Impertinent Permanence
by John on Mar.21, 2012, under Main Stuff
Shortly after I’d moved to Pittsburgh, Mike, Pez, Roger, Wade and I all got together to play a game called Attack!. At the time, it was described to me as “Risk, but better”: it introduced air and naval combat into the mix, and reduced some of the random nature (but not all). It was also an incredibly long game, such that after four hours, we were all too tired to continue as we had work in the morning. So, Pez pulled out his laptop and we “saved” the game– writing down who had what units where, who had controlled what, etc. etc. For the week or so until we were able to resume it, we were on the edges of our seats with anticipation. Setting up again was simple and fast, and we had a ball with “our” world.
Risk Legacy, which I mentioned yesterday, is taking a lot of criticism for its most obvious degree of distinction from other Risk variants: you destroy parts of the game set as you play matches. The game board gets marked up with stickers, cards can be altered in value, even the rules can and will change as time goes on. Where most folks focus on the fact that the game is “ruined” after that time, though, it occurs to me that after the fifteen game “setup” phase is done, you have a world all of your own to play in. Maybe it’s balanced. Maybe one player has a dramatic advantage over the others. Maybe in your game South America is a smoldering nuclear wasteland because Australia just thought it looked funny. Who knows.

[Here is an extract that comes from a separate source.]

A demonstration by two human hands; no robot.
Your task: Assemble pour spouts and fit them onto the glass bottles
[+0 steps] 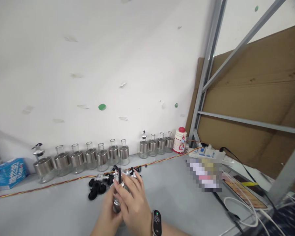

Gaming– and I’m including video gaming in this, too– is starting to take note that people like to customize stuff, to really make it their own. You saw a little bit of this with Mass Effect, and how a choice made in the first game– Virmire, to say the least– can be carried over to trigger radical changes in the third. Funny how there’s a lot of resistance to this grand concept of having an ongoing narrative and personalized resequencing of events, when one would expect the response to be along the lines of “I liked the idea back when it was called ‘Dungeons and Dragons’”.